Task objective: Only these lines of the data below are wanted: the one with "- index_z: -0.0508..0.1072", the one with "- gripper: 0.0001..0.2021", and any lines between them, each repeated exactly.

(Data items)
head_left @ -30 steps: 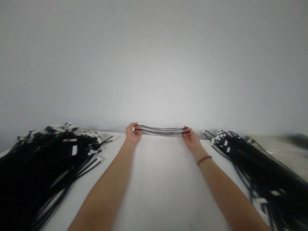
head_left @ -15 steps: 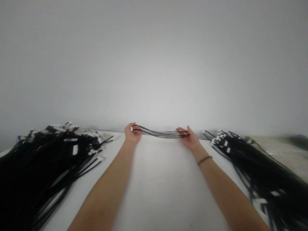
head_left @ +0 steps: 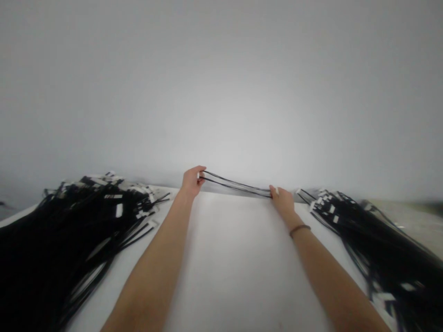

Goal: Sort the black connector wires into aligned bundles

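Observation:
A black wire harness (head_left: 237,185) with white end connectors stretches between my hands above the far edge of the white table. My left hand (head_left: 192,180) is closed on its left end, where a small white connector (head_left: 198,175) shows at the fingers. At the other end, my right hand (head_left: 283,200) pinches the wires, with a bit of white showing by the fingertips. The wires run in a few strands, sagging slightly and sloping down to the right. A thin brown band circles my right wrist.
A big heap of black wire harnesses (head_left: 79,240) with white connectors covers the table's left side. Another bundle of them (head_left: 374,235) lies at the right, beside clear plastic (head_left: 404,216). A plain pale wall (head_left: 221,92) rises behind the white table (head_left: 235,267).
My right hand's loosely spread fingers have closed on the harness's right end. The wires are drawn tauter and into fewer visible strands. My left hand has risen slightly.

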`<state>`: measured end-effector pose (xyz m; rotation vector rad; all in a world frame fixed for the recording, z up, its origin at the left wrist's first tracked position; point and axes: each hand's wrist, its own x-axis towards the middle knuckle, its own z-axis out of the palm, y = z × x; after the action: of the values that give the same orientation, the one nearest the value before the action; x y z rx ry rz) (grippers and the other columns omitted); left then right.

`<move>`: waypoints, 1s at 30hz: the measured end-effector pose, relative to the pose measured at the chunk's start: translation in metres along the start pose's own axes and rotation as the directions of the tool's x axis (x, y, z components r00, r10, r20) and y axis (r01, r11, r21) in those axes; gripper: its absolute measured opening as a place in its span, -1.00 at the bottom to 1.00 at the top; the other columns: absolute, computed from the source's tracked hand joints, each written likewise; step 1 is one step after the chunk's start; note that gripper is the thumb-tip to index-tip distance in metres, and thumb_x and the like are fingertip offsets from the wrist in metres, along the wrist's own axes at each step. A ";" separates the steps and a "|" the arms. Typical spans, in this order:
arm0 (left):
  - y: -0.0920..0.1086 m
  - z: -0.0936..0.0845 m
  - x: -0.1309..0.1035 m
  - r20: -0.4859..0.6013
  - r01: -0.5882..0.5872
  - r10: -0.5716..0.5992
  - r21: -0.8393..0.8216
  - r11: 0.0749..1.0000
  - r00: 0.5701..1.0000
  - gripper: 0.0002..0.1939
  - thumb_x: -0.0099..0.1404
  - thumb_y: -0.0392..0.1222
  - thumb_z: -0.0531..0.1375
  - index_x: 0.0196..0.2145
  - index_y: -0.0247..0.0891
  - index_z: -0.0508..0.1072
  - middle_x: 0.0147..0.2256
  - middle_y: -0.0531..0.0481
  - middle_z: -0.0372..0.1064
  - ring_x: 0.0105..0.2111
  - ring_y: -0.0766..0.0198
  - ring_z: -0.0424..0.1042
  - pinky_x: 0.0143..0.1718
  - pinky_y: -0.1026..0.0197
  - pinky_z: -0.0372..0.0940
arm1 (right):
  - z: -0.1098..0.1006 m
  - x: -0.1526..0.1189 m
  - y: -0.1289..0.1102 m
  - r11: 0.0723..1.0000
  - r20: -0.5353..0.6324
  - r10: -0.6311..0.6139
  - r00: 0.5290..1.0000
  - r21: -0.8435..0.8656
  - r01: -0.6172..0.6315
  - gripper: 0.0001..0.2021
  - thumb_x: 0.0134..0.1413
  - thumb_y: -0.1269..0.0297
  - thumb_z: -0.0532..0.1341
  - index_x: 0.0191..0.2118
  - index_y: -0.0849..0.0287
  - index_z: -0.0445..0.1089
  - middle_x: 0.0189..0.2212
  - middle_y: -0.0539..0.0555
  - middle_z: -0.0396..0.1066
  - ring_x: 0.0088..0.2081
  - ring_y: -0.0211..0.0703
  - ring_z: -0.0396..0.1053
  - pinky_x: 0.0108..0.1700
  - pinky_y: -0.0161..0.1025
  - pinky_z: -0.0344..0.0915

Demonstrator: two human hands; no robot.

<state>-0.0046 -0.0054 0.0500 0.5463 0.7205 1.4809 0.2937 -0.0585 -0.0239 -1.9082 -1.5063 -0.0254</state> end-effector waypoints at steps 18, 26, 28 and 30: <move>0.066 0.070 -0.131 0.366 -0.376 0.230 0.404 0.834 0.902 -0.76 -0.01 -0.41 0.13 -0.74 -0.37 0.17 -0.71 0.09 -0.10 -0.70 0.50 0.03 -0.68 0.41 -0.17 | 0.008 -0.016 -0.037 0.999 -0.058 -0.005 0.998 -0.050 0.002 -0.59 0.05 -0.05 -0.10 -0.40 0.16 0.31 -0.62 0.10 0.29 -0.51 -0.21 0.24 -0.47 -0.33 0.02; 0.143 0.057 -0.089 -0.053 -0.126 0.160 0.400 0.908 0.986 -0.76 0.14 -0.32 0.05 -0.65 -0.35 0.15 -0.67 0.12 -0.11 -0.73 0.48 0.08 -0.69 0.48 -0.17 | -0.002 -0.025 -0.054 0.886 0.293 -0.149 0.945 0.464 -0.004 -0.60 -0.12 -0.03 0.09 -0.65 0.23 0.32 -0.79 -0.03 0.16 -0.67 -0.34 0.09 -0.56 -0.35 -0.01; 0.172 0.050 -0.111 -0.050 -0.149 0.227 0.614 0.775 0.973 -0.76 0.18 -0.32 0.00 -0.62 -0.41 0.21 -0.66 0.13 -0.06 -0.71 0.53 0.08 -0.65 0.53 -0.18 | -0.006 -0.032 -0.067 0.674 0.449 -0.158 0.880 0.700 -0.237 -0.63 -0.13 -0.02 0.10 -0.49 0.24 0.38 -0.75 -0.03 0.24 -0.70 -0.37 0.10 -0.61 -0.38 0.00; 0.199 0.032 -0.142 0.003 -0.236 0.398 0.810 0.537 0.917 -0.71 0.23 -0.35 -0.08 -0.58 -0.50 0.26 -0.65 0.16 -0.02 -0.69 0.62 0.04 -0.59 0.59 -0.20 | -0.006 -0.040 -0.079 0.490 0.534 -0.232 0.813 0.786 -0.376 -0.63 -0.12 -0.01 0.11 -0.36 0.23 0.39 -0.57 0.04 0.37 -0.65 -0.39 0.19 -0.59 -0.40 0.08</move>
<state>-0.1122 -0.1364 0.2293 1.3093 1.5354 1.4956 0.2151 -0.0892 0.0030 -1.0974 -1.3363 1.2758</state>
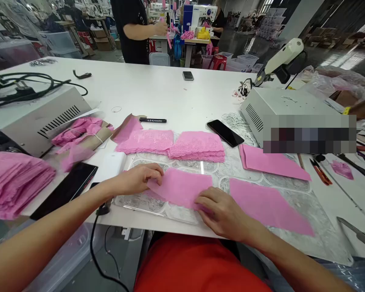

Task solution:
  - index_z: -0.0508..0.1072
  - middle_x: 0.0147..0.2256
  - middle_y: -0.0531..0.0481
  - middle_z: -0.0372..0.1064
  - ring_x: 0.0105..0.2111
  - ring_y: -0.0766..0.0198
  - ring_z: -0.0424..0.1042
  - pinky_x: 0.0143..0.1718
  - pinky_y: -0.1026..0.0197
  - pinky_z: -0.0372..0.0940
arm1 (right):
  - z: -0.1098..0.1006 m
  - x: -0.1526..0.1189 m
  - y: -0.1289..0.1102 m
  - r11: 0.0723..1.0000
  - r20: -0.5353..0.6324
  - r10: -0.6311..0.6139
  - r00: 0.5290..1.0000
  - r21: -0.8435..0.8656
  - r01: -0.6172..0.6315
  - gripper: 0.0001..0.2021

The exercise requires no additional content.